Instructions for the task
In the listing below, locate the line that contains "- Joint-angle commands" and the line that contains "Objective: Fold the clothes". Restate word for word those two lines and every line between them, and nothing else.

Listed records
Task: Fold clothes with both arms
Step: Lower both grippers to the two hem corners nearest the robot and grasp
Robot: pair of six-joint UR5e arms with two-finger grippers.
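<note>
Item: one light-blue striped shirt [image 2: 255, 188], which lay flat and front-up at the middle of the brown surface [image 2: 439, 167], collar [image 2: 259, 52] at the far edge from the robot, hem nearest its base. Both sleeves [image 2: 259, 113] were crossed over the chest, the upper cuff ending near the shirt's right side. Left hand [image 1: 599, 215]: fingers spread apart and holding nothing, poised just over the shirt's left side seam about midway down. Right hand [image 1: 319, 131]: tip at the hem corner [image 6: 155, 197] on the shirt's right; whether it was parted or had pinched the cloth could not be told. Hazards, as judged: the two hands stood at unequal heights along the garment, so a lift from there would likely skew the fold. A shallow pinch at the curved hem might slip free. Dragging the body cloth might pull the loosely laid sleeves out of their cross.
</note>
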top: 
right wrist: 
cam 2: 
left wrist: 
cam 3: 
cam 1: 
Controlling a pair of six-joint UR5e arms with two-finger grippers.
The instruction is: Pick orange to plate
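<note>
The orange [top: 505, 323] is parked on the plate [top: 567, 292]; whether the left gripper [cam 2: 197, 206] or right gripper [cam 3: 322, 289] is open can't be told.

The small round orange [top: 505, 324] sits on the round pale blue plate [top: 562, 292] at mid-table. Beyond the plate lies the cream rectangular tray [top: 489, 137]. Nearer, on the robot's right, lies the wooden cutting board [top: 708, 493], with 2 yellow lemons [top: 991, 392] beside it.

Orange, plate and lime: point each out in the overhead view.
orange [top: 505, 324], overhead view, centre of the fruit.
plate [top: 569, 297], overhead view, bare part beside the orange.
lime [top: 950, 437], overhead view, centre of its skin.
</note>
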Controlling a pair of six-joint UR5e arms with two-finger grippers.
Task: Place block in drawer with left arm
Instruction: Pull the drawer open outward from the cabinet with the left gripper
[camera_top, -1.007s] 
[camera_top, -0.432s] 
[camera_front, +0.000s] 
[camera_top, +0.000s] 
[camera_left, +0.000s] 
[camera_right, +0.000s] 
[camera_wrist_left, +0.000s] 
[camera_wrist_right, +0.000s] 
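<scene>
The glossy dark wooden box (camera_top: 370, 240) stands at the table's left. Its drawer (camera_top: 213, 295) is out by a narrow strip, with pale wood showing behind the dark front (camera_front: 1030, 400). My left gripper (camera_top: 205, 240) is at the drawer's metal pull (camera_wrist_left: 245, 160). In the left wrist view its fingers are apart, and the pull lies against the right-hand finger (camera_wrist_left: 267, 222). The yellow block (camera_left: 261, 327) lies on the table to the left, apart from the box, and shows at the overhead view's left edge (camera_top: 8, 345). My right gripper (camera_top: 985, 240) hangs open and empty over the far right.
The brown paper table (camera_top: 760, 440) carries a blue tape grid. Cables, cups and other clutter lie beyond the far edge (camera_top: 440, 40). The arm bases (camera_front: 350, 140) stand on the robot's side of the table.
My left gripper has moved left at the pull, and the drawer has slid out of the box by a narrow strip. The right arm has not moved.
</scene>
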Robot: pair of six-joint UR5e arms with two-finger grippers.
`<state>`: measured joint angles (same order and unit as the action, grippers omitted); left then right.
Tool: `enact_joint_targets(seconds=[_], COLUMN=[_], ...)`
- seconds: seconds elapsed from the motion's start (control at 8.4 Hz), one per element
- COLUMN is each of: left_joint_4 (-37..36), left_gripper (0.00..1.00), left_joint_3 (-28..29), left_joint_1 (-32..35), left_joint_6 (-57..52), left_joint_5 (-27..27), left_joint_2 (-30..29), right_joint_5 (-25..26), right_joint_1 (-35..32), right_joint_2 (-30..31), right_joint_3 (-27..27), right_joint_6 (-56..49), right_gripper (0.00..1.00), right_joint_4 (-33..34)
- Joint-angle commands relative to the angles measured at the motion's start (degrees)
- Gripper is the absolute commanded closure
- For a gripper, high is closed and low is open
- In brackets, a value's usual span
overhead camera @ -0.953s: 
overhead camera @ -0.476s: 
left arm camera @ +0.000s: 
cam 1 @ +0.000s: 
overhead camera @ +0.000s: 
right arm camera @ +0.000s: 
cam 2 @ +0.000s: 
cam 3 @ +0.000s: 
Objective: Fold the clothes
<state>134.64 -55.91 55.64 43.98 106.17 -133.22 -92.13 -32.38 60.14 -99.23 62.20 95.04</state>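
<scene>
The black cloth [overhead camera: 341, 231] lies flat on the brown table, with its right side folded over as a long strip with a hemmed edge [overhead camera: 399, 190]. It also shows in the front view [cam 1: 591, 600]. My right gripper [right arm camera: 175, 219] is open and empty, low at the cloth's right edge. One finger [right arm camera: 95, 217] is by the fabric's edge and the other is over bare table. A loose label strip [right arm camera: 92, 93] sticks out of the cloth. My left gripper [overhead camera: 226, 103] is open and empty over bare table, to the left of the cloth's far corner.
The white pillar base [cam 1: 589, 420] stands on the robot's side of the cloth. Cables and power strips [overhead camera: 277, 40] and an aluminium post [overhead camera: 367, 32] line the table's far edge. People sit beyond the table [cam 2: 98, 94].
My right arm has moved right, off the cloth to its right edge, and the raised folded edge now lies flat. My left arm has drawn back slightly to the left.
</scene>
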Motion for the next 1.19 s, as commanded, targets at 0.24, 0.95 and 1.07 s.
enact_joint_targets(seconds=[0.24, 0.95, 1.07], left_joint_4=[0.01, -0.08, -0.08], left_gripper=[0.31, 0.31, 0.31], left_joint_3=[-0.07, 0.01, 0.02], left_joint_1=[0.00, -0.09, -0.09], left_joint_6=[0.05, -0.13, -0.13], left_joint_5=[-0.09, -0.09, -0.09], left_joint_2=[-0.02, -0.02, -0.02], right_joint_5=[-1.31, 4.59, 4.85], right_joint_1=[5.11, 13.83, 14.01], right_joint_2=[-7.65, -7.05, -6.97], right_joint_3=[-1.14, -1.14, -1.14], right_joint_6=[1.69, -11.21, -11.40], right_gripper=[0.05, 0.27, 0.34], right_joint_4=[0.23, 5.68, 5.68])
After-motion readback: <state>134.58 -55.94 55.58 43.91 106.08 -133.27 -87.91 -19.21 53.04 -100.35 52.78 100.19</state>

Reply to the exercise
- Joint-angle commands relative to the angles measured at the motion's start (degrees)
- Gripper is the absolute commanded closure
- For a gripper, high is closed and low is open
- In brackets, a value's usual span
overhead camera @ -0.953s: 
overhead camera @ -0.476s: 
left arm camera @ +0.000s: 
cam 1 @ +0.000s: 
overhead camera @ +0.000s: 
right arm camera @ +0.000s: 
cam 2 @ +0.000s: 
cam 3 @ +0.000s: 
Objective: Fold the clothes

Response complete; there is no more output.